To get started with Azure Data Factory, deploy an instance using the get started guide, which can be found here: Quickstart: Create a data factory using the Azure portal. After you’re done with the deployment, you can start building your first pipeline to ingest data into the Bronze layer. For that we need to deploy another service: Azure SQL.

Deploying AdventureWorks Sample Database

For this exercise we will use the AdventureWorks sample database as a showcase for onboarding the first data source. The AdventureWorks sample is a widely used database for demonstration and training purposes, making it an excellent choice to showcase our new environment using a real data source.
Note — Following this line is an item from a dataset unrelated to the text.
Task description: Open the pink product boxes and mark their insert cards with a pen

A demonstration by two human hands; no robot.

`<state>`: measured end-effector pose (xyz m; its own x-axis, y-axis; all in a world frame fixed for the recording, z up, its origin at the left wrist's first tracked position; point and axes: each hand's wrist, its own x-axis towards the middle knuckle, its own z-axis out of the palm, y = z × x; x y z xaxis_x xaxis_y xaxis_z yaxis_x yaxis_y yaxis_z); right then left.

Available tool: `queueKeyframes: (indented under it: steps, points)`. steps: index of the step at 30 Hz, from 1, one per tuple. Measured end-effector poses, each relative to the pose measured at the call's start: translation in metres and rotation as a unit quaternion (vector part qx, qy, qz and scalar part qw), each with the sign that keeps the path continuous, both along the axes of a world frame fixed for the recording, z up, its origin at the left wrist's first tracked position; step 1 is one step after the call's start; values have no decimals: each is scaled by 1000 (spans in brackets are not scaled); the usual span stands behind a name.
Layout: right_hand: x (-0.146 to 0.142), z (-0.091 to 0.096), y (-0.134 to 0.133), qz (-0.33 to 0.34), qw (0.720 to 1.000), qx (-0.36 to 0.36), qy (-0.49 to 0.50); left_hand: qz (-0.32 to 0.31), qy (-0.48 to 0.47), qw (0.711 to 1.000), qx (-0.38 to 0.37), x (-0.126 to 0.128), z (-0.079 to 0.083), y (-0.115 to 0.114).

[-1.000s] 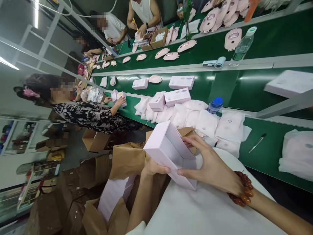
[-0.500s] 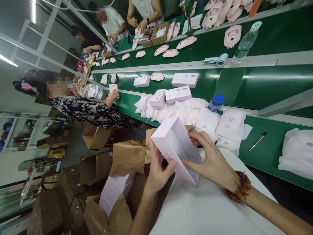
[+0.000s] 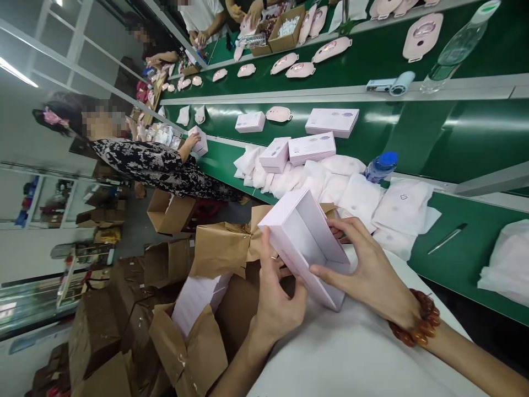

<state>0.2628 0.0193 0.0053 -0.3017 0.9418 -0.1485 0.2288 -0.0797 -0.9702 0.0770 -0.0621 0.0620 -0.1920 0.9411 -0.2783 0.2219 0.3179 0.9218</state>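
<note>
A pale pink open box (image 3: pixel 294 231) is held tilted in front of me, its hollow inside facing up and right. My left hand (image 3: pixel 278 292) grips its left side, fingers partly hidden beneath. Across the right wall, my right hand (image 3: pixel 363 264) pinches, thumb inside the box and fingers outside; a beaded bracelet is on that wrist. Just beyond lie several white-wrapped pouches (image 3: pixel 351 201), with two closed boxes (image 3: pixel 312 148) resting on them. Below the box is a white surface (image 3: pixel 330 353).
Brown cartons (image 3: pixel 165 264) crowd the floor at left, one holding pale boxes (image 3: pixel 198 303). A blue-capped bottle (image 3: pixel 381 167) and a pen-like tool (image 3: pixel 447 239) lie on the green table (image 3: pixel 467 275). A co-worker (image 3: pixel 152 171) in patterned clothes holds a small box (image 3: pixel 198 141).
My view has shifted, so the scene sits differently. My left thumb has drawn back from the box's front face. The co-worker's small box has turned.
</note>
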Motion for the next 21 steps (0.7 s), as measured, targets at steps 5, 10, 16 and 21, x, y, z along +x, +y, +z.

We will use this source database as a valuable resource for studying data onboarding, fixing data quality and building data integration activities.

The AdventureWorks sample is included in Azure SQL, which is a cloud-based relational database service provided by Microsoft Azure. This service is designed to manage and store structured data, offering high security, scalability, and availability. For organizations looking to create new cloud-native applications, Azure SQL is a popular choice.

To deploy the AdventureWorks sample database, follow the instructions in the Quickstart: Create a single database and AdventureWorks Sample Database. These guides will walk you through the process of deploying the AdventureWorks sample database in Azure SQL. Once you’ve completed the deployment, you can start building your first pipeline using Azure Data Factory.

In the upcoming sections, we will use Azure Data Factory to load data into the Bronze layer and partition it by datetime. Once the data is loaded, we will trigger Azure Databricks to create our Bronze tables using the same pipeline. Let’s get started!

Onboarding First Data Source with Azure Data Factory

To onboard data into our Bronze layer, we need to follow many steps. First, we will setup the configuration for the AdventureWorks sample database that we’ve created at the beginning of this chapter. This database will serve as our initial data source, providing a structured dataset for our first data ingestion process. In addition, we will develop a pipeline in Azure Data Factory to transfer tables from the AdventureWorks sample database into the Bronze layer. A pipeline is a logical grouping of activities that together perform a task. This pipeline will include several activities such as Lookup, ForEach, CopyTables, and Notebook. The intermediate result for this part is depicted in the image below

Overview of the pipeline in Azure Data Factory

In the upcoming sections, we will explore how to onboard data from the AdventureWorks sample database into our system by discussing each step in more detail. To effectively build the Lookup and ForEach activities in Azure Data Factory, I recommend watching this instructional video: Building Lookup and ForEach Activities in ADF. This video provides a clear tutorial and will be particularly helpful for visual learners. In the next sections, we will delve into the specifics of different activities and how they contribute to the data ingestion process. Before we can do that, let’s first set up the necessary linked services and datasets in Azure Data Factory.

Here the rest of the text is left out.